Op een koude maandag vertrekken we, zoals gezegd, naar onze driedaagse vakantiebestemming. We vertrekken niet zo vroeg als anders, over de gekende obstakels had ik het al, de Ring rond Brussel was zo goed als leeg en we schoten goed op.

Bijna ter hoogte van Jabbeke vliegt er iets op de ruit, we horen een rare tik en we zien -met heel veel moeite dat wel- een miniatuursterretje.

En wanneer gebeurt dat? Als je geen internet in het huisje hebt. Dus heb ik in de auto op de telefoon de verzekeringsmakelaar ge-e-maild, die me tijdens het eten opbelde en zei dat er geen probleem was, dat het inbegrepen zat in onze verzekeringspolis en dat die dat onderling met de hersteller zou regelen.

Ik wou ook per e-mail een afspraak maken bij Carglass maar op die telefoon kon ik dus niet meer dan één pagina per keer bekijken. We zijn dan maar naar het Carglass center gereden voor die afspraak en we konden er ’s anderendaags terecht.

De auto kreeg wel een pleister voor het pijntje.
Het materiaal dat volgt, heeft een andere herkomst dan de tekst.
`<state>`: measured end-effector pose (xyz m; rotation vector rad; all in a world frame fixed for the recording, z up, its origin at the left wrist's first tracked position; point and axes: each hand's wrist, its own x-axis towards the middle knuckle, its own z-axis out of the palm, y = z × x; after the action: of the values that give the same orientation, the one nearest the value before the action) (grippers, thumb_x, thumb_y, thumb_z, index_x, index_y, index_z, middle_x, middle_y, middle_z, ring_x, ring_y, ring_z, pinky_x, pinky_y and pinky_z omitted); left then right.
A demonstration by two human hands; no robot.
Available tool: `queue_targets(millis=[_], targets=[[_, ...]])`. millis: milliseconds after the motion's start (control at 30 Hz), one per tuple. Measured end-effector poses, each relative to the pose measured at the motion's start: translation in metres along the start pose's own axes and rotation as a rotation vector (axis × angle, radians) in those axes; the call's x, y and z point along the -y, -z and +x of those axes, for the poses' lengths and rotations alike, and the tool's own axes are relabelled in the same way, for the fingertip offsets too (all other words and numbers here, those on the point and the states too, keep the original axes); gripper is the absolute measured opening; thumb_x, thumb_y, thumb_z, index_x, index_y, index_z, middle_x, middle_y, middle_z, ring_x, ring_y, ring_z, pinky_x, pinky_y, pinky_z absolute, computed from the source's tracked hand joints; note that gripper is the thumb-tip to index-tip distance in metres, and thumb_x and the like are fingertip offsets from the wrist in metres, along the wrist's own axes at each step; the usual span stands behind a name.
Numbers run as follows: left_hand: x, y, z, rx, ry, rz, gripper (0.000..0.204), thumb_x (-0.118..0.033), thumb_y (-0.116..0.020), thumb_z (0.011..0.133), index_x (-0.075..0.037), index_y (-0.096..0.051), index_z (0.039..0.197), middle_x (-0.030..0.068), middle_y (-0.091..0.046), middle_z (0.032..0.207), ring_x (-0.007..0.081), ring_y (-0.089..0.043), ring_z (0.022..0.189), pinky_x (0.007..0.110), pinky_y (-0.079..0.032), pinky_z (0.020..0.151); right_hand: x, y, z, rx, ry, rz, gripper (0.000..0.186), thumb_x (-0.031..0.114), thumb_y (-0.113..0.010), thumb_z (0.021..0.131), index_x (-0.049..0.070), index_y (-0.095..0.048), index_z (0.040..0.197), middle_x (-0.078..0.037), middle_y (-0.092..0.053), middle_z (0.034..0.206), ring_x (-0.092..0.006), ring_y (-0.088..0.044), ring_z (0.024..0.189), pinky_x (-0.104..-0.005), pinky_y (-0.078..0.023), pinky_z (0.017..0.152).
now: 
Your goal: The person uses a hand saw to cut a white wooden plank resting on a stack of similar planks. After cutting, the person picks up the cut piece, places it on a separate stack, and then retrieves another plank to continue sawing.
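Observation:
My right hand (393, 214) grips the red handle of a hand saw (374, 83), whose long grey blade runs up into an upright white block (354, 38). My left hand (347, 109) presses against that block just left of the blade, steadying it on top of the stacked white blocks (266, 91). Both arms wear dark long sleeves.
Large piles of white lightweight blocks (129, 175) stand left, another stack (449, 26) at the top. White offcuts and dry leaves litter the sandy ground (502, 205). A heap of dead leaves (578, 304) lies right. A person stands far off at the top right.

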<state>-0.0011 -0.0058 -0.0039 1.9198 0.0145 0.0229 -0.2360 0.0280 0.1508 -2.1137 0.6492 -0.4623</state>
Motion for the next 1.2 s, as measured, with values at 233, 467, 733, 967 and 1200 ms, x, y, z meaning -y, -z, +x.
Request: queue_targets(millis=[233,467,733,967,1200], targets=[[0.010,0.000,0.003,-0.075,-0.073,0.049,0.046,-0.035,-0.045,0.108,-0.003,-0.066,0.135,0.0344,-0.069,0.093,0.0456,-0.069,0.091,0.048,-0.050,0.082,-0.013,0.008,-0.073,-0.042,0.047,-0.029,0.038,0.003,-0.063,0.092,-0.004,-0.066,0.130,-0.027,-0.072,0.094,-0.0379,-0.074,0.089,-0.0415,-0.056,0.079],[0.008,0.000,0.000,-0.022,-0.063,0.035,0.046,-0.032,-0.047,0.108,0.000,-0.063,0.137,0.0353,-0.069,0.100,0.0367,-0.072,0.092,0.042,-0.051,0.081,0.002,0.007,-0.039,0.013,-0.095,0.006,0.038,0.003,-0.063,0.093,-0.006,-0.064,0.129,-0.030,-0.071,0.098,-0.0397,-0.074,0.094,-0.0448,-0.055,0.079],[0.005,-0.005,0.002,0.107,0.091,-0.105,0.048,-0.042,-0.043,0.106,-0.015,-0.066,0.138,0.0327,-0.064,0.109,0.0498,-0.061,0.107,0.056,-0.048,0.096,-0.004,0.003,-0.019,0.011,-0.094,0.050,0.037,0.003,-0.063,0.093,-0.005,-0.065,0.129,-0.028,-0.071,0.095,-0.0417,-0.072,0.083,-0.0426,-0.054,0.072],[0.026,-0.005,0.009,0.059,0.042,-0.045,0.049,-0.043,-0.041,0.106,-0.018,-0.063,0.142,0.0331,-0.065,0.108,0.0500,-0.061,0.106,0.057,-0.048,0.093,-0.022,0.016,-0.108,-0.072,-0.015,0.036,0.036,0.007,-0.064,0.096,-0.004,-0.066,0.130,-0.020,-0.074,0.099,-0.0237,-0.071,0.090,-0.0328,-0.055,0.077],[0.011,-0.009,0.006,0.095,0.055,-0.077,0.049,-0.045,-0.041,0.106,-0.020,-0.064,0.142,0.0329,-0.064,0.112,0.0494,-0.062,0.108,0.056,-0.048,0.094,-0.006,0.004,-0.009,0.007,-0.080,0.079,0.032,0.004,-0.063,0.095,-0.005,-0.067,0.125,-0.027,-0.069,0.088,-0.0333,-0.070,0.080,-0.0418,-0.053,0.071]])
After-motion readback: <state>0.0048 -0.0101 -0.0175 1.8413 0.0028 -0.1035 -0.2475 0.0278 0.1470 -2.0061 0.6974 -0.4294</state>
De volgende dag, na Jürgen Vanhoof, Rose, rose, rose à mes yeux en Ensor aan het station reden we netjes op tijd bij Carglass binnen en een halfuurtje later was het euvel verholpen.

En eigenlijk is daarmee alles verteld.

(Lees verder onder de foto’s)

Als je het even overdenkt moet het toch veel voorkomen als je ziet hoe vaak de Carglass-spot op TV voorbij komt.